While the aged care sector cries poor and calls for more government funding, a study commissioned by the aged care royal commission shows most providers are making a profit.
The report by global consulting firm BDO shows that in the 2018 financial year aged care providers (both home care and residential care) made $1.1 billion in profits on income of $25 billion with most going to the largest 60 approved providers. Residential care providers made $.4 billion in profits.
The report says that 74 per cent of aged care providers were profitable, 13 per cent were unprofitable, 4 per cent were unprofitable but had positive cash flows, and 9 per cent were profitable but had negative cash flows.
It also shows 53 per cent of aged care providers were 'viable', 8 per cent were 'not viable', and for 39 per cent viability could not be determined because it was dependent on them being able to secure additional capital.
The report also indicates there is a "weak relationship" between income and care...."there is no direct driver between care needs and care expenditure".

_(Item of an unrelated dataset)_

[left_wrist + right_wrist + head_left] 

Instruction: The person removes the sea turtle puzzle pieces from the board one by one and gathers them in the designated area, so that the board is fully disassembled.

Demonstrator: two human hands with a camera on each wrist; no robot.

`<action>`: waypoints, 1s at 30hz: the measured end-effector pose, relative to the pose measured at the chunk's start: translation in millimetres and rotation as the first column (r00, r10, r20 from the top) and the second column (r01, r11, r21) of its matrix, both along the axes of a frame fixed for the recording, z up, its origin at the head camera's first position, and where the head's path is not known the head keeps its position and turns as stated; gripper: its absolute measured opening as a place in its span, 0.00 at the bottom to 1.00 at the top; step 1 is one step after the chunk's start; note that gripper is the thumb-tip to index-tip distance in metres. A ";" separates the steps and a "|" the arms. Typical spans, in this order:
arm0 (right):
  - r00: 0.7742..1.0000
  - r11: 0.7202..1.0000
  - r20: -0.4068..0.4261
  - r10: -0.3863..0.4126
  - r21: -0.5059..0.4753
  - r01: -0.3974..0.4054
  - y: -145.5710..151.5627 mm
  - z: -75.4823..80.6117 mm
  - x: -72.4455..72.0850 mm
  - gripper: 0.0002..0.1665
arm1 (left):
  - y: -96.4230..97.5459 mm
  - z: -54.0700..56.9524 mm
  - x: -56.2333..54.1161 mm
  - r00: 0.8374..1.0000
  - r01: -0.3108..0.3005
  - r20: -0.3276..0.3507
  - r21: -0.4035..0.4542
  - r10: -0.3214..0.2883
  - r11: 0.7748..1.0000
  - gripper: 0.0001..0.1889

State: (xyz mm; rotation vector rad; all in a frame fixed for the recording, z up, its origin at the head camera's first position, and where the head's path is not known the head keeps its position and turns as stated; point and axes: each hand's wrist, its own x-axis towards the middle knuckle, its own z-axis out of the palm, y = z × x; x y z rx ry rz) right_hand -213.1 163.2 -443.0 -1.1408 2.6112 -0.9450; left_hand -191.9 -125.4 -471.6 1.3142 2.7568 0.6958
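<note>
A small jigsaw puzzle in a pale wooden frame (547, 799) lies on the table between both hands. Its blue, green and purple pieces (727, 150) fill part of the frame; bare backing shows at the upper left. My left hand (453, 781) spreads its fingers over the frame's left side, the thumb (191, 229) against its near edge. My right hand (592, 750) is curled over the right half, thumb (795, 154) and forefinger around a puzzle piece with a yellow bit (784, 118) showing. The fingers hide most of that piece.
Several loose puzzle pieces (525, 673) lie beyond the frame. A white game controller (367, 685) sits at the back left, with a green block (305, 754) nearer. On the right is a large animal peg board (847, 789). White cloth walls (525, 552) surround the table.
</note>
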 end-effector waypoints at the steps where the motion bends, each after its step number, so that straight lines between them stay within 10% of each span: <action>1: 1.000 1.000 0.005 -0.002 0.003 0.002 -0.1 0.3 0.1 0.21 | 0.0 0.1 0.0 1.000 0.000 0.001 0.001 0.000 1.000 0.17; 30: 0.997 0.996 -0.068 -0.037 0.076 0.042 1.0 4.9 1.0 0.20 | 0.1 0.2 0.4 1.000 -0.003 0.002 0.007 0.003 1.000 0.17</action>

BDO used Department of Health data which is not available to the public. It concludes that there are large differences in the way in which individual aged care providers structure their operations and the costs they incur such as interest, management fees and rent. These expense items can range from 0 per cent to 100 per cent of total expenses for different individual aged care providers.
The report's authors say the aged care industry's overall financial performance is unclear because of what they consider to be limited reporting obligations, aged care providers' use of group entity structures, transactions between related entities and the delivery of non-aged care activities by some providers. The industry's reporting obligations are set by the Department of Health.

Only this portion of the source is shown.